The Go-kinai, or five home provinces, are Yamashiro, Yamato, Kawachi, Idzumai and Setsu. The seven circuits are the Tôkaidô, Tôzandô, Hokurikudô, Sanindô, Sanyôdô, Nankaidô and Saikaidô. The first division of Japan into provinces was made by Seimu Tennô, A.D. 131–190, in whose time the jurisdiction of the Mikado did not extend further north than a line drawn from Sendai Bay to somewhere about Niigata, the rest of the island, namely, the subsequent province of Déwa and part of Mutsu, being still occupied by the barbarous tribes of whom the Ainos are probably the remaining descendants.
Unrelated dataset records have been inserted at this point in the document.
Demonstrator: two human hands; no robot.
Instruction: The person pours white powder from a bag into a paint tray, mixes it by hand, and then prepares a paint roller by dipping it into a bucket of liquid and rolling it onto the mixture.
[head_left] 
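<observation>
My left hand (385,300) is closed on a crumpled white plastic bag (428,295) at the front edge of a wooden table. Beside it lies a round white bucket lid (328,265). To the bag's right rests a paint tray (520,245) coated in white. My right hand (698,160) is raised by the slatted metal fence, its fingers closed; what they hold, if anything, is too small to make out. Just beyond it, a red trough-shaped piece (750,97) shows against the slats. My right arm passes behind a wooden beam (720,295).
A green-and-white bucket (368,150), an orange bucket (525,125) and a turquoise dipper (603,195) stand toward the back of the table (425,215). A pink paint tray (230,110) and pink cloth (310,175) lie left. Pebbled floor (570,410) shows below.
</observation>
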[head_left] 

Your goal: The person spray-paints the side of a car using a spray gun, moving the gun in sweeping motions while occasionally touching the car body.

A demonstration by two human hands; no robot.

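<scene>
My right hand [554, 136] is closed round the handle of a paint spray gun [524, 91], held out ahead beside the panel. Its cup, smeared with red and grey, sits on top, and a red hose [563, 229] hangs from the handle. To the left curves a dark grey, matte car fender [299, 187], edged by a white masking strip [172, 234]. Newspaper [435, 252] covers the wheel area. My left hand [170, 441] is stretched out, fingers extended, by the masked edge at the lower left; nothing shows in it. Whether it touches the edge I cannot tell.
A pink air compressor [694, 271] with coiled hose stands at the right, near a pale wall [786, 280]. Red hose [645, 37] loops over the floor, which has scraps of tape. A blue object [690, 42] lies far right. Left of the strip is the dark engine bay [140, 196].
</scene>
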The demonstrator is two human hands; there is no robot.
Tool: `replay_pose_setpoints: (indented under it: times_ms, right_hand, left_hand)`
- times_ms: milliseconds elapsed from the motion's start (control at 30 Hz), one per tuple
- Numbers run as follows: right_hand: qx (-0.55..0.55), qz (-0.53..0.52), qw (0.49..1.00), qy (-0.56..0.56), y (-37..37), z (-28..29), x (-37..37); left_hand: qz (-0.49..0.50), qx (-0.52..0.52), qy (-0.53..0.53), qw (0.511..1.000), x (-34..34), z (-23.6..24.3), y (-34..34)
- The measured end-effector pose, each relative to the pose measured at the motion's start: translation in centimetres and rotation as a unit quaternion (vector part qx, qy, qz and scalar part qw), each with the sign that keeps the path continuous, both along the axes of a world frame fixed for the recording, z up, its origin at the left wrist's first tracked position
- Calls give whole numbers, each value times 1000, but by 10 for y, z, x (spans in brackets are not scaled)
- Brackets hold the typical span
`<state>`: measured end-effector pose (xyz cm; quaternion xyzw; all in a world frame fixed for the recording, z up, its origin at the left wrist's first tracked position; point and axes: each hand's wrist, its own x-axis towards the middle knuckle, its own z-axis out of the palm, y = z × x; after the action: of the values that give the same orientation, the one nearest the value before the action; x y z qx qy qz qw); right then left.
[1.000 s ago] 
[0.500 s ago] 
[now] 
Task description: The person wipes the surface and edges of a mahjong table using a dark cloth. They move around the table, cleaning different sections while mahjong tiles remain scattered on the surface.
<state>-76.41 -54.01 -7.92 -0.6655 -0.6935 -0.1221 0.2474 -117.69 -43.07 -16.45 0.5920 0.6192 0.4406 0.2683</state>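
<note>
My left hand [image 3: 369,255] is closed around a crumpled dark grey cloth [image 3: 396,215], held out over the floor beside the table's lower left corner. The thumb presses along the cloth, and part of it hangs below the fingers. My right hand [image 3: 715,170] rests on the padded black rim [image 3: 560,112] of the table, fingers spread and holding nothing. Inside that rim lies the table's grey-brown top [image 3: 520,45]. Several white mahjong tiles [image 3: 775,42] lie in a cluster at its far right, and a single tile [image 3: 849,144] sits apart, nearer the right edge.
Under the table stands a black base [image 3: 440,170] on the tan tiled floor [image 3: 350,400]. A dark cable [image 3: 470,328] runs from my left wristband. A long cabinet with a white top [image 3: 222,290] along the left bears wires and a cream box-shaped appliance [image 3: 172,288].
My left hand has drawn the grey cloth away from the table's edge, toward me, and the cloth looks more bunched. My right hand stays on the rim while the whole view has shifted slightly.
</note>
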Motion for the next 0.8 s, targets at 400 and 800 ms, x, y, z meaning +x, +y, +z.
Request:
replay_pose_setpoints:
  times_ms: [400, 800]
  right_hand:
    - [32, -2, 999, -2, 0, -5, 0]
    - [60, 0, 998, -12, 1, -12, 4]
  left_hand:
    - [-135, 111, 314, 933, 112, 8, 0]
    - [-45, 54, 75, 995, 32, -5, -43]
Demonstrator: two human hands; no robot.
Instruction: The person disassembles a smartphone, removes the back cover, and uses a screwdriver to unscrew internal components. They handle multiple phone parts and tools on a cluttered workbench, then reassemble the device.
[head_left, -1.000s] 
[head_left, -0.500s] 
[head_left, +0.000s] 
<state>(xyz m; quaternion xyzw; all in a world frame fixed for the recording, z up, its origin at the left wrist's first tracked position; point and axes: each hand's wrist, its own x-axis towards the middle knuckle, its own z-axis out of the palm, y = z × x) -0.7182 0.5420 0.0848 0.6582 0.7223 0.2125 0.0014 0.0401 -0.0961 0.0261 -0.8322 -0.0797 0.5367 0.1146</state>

What in 1868 constituted sixty-six and a half provinces was divided by him into only thirty-two.[1] In the third century the Empress called Jingô Kô-gô, after returning from her victories in Corea, divided the country into five home provinces and seven circuits, in imitation of the Corean arrangement. In the reign of Mommu Tennô (696–707) some of the provinces were sub-divided, so as to increase the whole number to sixty-six. The boundaries then fixed by him were re-surveyed in the reign of Shômu Tennô (723–756) by Kibi Daijin and the Buddhist priests Giôgi and Taishô, to whom the task was confided by that Mikado. They are said to have buried charcoal in the earth at points on the boundaries, that being the most imperishable mark which they were able to devise.[2]

The old division is as follows:—

The Go-kinai, or Five Home Provinces are:—

Yamashiro[3] or Jôshiu.
Yamato or Washiu
Kawachi or Kashiu.
Idzumi or Senshiu
and Setsu or Sesshiu.

  1. Kôchô enkaku dzukai.
  2. Chikata hanrei-roku, Vol. I. p.p. 20, 21.
  3. The names given in italics are those most in use.